§ Problem to solve:
Your answer should be an exact copy of all the entries, free of pictures.

§ Dataset extract:

===

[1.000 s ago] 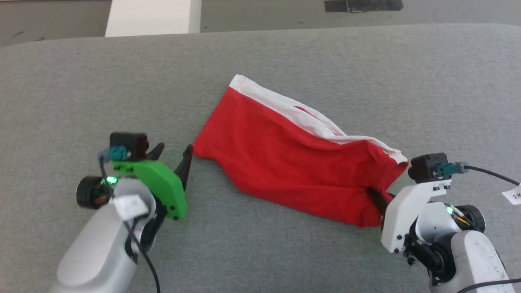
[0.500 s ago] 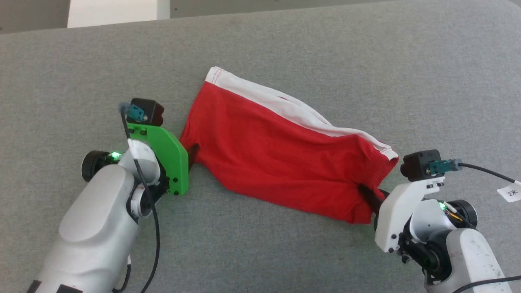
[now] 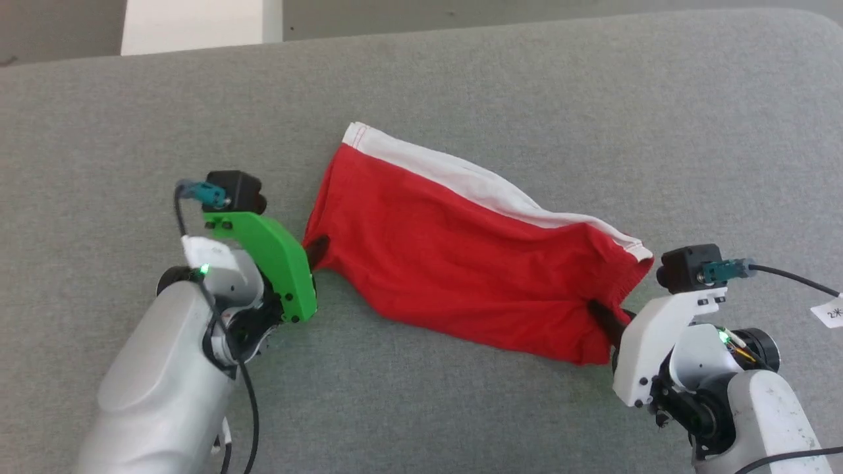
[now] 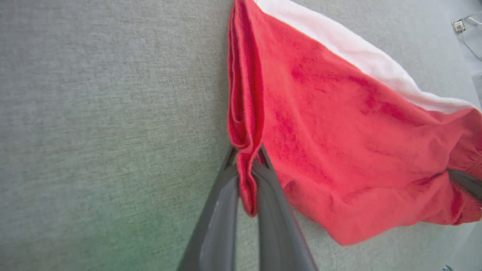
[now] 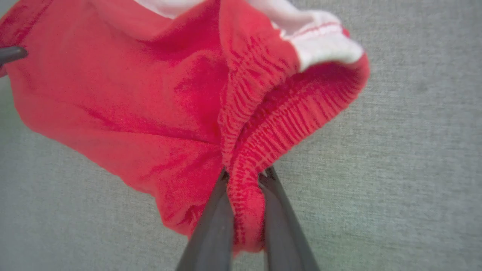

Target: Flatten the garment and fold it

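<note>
Lab-like workspace, grey cloth-covered table (image 3: 527, 99)

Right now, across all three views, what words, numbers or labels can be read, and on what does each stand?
"2" followed by a star-like mark, cut off by the picture's edge: on the white tag at the right edge of the head view.
White label on the left arm's wrist: too small and blurred to read.
Garment: no lettering on the faces turned to the cameras.
</note>
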Robot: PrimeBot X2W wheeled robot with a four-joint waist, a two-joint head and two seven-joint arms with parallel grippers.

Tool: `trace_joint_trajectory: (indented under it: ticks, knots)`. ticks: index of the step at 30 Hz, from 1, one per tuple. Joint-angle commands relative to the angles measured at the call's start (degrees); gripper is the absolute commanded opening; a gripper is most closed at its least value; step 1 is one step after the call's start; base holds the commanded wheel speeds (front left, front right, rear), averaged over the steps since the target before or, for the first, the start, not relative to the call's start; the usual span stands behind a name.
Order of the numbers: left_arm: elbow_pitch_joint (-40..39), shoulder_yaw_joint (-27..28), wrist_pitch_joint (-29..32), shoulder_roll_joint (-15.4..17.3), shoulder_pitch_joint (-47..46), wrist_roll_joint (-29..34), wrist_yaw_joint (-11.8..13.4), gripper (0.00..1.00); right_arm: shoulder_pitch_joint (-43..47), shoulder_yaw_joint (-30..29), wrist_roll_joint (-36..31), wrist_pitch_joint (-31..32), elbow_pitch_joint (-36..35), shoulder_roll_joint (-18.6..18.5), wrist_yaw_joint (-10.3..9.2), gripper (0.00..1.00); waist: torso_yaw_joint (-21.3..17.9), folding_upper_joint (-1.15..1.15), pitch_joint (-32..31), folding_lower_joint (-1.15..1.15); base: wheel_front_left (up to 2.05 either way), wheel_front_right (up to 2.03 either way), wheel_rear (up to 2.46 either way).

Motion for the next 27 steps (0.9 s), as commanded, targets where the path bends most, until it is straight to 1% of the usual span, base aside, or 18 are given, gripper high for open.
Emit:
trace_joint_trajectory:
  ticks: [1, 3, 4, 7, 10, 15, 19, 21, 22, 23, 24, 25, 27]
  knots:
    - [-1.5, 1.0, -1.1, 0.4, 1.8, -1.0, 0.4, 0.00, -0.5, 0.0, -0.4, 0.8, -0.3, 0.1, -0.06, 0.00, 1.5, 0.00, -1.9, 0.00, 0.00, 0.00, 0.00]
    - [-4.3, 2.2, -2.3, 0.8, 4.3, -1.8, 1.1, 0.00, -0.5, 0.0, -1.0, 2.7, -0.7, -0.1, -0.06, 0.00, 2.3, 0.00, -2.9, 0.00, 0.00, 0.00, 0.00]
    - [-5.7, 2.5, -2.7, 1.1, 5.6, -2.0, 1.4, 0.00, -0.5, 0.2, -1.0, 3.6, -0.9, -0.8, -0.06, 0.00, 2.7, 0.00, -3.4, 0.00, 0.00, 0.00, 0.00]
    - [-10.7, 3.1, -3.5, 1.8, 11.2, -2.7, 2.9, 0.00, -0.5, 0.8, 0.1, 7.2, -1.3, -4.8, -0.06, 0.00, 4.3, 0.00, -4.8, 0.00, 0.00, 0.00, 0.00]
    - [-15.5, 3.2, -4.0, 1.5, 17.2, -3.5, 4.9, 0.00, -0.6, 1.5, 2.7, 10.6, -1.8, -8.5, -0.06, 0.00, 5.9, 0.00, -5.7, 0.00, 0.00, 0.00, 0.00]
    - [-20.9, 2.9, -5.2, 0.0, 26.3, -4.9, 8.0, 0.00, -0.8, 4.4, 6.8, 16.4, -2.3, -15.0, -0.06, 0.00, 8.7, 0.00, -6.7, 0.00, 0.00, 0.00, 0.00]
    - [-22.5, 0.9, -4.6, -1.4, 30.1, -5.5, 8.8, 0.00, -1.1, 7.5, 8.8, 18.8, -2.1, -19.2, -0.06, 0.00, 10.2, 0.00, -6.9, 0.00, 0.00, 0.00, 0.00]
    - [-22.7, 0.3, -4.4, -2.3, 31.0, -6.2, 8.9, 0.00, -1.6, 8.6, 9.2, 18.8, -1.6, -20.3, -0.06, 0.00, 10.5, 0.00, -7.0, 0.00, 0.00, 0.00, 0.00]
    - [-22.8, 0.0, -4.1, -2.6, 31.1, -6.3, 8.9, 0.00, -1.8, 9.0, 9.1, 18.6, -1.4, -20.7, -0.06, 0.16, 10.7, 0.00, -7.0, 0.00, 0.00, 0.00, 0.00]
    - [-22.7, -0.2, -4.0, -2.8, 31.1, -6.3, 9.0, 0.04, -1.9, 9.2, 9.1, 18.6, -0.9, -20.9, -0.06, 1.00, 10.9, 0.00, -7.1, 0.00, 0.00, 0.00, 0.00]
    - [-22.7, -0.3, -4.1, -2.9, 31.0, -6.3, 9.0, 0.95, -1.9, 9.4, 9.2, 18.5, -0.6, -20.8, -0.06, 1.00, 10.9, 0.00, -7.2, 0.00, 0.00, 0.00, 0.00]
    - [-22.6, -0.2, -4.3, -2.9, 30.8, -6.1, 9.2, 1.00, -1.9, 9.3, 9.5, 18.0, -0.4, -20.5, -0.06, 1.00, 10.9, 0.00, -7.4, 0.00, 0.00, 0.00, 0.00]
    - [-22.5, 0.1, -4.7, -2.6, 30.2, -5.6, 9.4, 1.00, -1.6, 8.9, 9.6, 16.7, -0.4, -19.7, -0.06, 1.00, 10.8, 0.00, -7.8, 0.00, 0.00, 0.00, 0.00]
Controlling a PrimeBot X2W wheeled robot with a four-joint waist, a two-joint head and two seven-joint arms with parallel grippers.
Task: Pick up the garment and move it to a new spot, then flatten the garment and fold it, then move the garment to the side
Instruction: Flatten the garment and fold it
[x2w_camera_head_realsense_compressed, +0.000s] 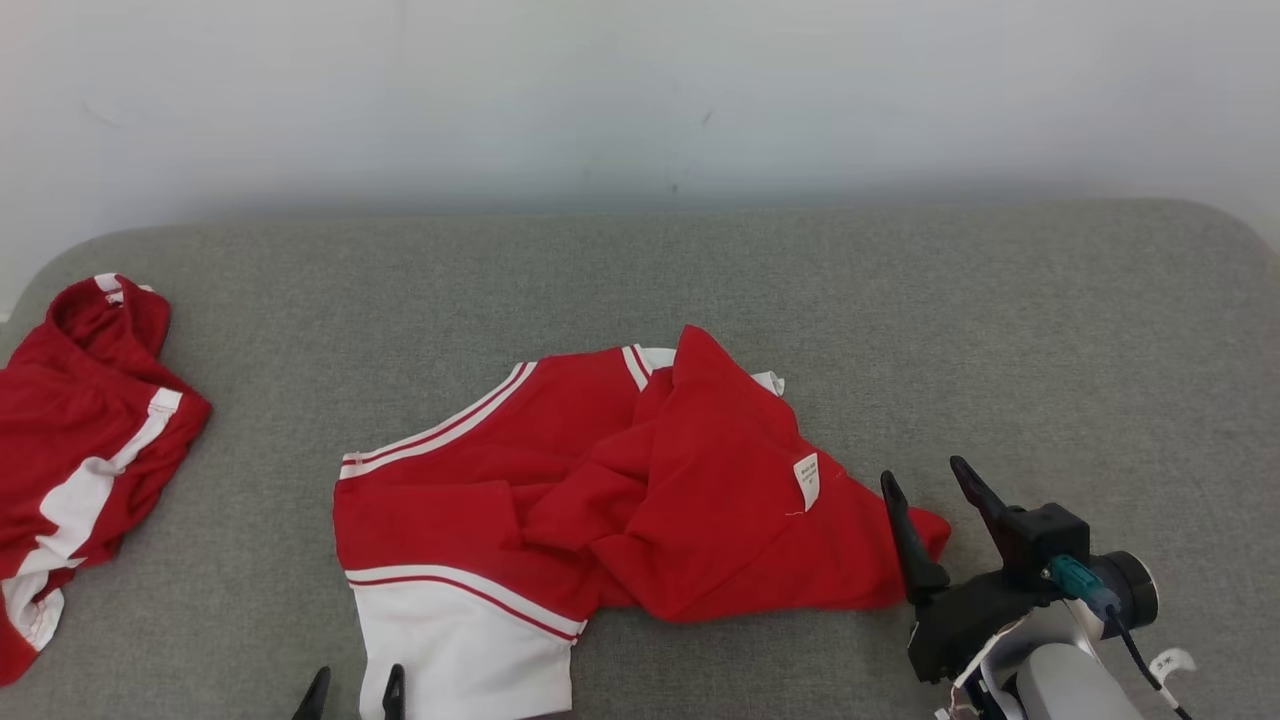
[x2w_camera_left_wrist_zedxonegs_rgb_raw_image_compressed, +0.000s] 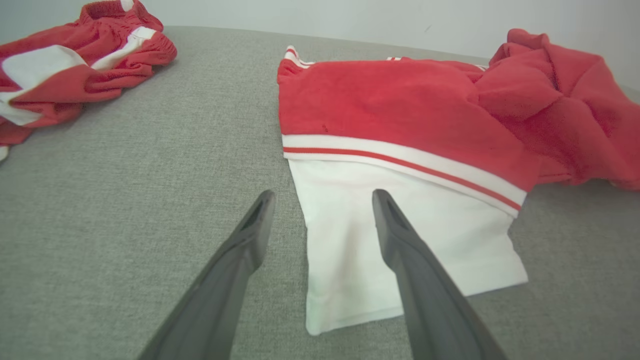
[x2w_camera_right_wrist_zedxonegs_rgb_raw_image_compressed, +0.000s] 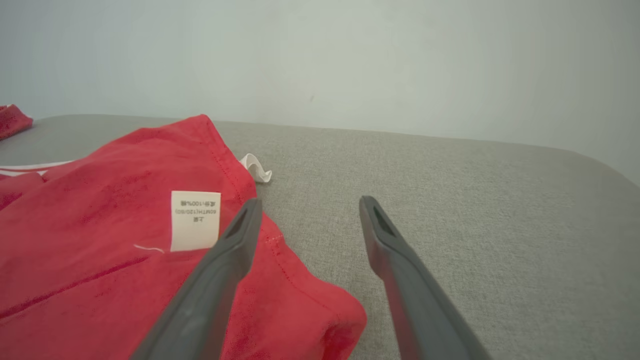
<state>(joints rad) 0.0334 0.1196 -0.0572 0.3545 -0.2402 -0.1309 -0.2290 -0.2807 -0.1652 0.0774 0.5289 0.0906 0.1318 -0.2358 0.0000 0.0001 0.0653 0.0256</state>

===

§ Answer for the task:
[1.000 s ago] 
[0.500 s ago] 
[now] 
[now] 
[now] 

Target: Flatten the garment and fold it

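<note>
Lab-like workspace, grey cloth-covered table (image 3: 527, 99)

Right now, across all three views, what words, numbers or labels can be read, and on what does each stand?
"2" followed by a star-like mark, cut off by the picture's edge: on the white tag at the right edge of the head view.
White label on the left arm's wrist: too small and blurred to read.
Garment: no lettering on the faces turned to the cameras.
</note>
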Robot: PrimeBot X2W wheeled robot with a four-joint waist, a two-joint head and two seven-joint arms with parallel grippers.

Tool: `trace_joint_trajectory: (indented under it: ticks, knots)`. ticks: index of the step at 30 Hz, from 1, one per tuple. Joint-angle commands relative to the angles measured at the call's start (degrees); gripper is the absolute commanded opening; a gripper is most closed at its least value; step 1 is one step after the call's start; base holds the commanded wheel speeds (front left, front right, rear), averaged over the steps since the target before or, for the first, the start, not relative to the call's start; the usual span stands behind a name.
Order of the numbers: left_arm: elbow_pitch_joint (-40..39), shoulder_yaw_joint (-27..28), wrist_pitch_joint (-29..32), shoulder_roll_joint (-15.4..17.3), shoulder_pitch_joint (-47..46), wrist_roll_joint (-29..34), wrist_yaw_joint (-11.8..13.4), gripper (0.00..1.00); right_arm: shoulder_pitch_joint (-43..47), shoulder_yaw_joint (-30..29), wrist_roll_joint (-36..31), wrist_pitch_joint (-31..32), elbow_pitch_joint (-36..35), shoulder_roll_joint (-18.6..18.5), wrist_yaw_joint (-10.3..9.2), gripper (0.00..1.00); waist: torso_yaw_joint (-21.3..17.9), folding_upper_joint (-1.15..1.15), pitch_joint (-32..31), folding_lower_joint (-1.15..1.15); base: wheel_front_left (up to 2.05 either way), wheel_front_right (up to 2.03 either way), wheel_rear (up to 2.46 either way).

Motion for the next 27 steps (0.9 s), as commanded, targets where the path bends most, until it is straight to 1% of the usual span, base aside, or 18 are given, gripper high for open.
Emit:
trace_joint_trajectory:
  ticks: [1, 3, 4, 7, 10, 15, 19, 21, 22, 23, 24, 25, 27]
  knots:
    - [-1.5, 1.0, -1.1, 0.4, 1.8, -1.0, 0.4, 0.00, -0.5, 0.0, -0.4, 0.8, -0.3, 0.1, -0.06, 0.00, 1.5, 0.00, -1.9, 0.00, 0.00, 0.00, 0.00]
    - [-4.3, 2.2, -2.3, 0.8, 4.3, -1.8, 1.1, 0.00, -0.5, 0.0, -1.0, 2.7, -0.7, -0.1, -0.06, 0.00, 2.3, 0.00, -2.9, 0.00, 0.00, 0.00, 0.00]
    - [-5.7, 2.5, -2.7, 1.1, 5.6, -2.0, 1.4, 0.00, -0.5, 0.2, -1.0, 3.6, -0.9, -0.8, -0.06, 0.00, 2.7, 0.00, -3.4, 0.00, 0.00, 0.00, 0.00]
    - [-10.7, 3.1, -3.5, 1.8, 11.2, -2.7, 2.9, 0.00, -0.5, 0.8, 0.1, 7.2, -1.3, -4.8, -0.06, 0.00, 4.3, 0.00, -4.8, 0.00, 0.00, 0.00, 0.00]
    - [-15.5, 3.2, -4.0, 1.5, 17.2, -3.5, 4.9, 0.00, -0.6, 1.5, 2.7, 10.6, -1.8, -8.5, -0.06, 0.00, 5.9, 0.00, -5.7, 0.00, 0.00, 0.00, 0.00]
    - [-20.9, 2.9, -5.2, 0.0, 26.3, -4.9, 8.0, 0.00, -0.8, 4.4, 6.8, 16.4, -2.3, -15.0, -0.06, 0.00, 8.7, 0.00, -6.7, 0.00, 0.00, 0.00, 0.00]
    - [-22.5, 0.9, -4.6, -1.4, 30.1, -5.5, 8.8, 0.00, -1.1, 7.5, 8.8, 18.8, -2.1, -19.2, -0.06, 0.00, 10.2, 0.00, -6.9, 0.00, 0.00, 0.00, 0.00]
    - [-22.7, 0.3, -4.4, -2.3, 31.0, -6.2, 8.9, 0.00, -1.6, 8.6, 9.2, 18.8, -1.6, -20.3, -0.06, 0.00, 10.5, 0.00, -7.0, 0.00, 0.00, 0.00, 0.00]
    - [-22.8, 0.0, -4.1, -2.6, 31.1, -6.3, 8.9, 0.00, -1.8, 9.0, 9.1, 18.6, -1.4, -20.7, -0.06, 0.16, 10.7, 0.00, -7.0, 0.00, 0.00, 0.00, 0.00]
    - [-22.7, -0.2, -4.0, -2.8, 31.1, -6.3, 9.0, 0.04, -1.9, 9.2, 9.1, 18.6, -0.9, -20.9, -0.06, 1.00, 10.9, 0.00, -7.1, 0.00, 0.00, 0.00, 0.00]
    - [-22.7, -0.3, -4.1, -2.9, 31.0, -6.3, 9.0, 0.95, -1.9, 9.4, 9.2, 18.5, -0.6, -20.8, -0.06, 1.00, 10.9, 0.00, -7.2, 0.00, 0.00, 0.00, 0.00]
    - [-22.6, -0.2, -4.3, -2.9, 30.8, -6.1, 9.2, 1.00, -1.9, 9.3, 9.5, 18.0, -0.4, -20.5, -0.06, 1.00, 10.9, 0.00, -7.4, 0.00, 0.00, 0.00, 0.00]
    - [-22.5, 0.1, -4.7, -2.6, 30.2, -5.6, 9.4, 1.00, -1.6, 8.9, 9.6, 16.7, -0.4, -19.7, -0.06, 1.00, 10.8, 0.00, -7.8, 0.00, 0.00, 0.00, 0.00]
Controlling a PrimeBot X2W wheeled robot with a four-joint waist, a two-joint head and two seven-joint arms with parallel grippers.
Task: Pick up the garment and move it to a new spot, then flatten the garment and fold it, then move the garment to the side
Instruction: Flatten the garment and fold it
[x2w_camera_head_realsense_compressed, +0.000s] 
[x2w_camera_left_wrist_zedxonegs_rgb_raw_image_compressed, +0.000s] 
[x2w_camera_right_wrist_zedxonegs_rgb_raw_image_compressed, +0.000s] 
<state>(joints rad) 0.0334 0.1196 -0.0572 0.3545 -0.2402 -0.1309 -0.2290 -0.2807 -0.1652 0.0774 0.5289 0.0906 0.1318 -0.2358 0.0000 0.0001 0.0653 0.0256</state>

The exercise is done, and no more output is needed.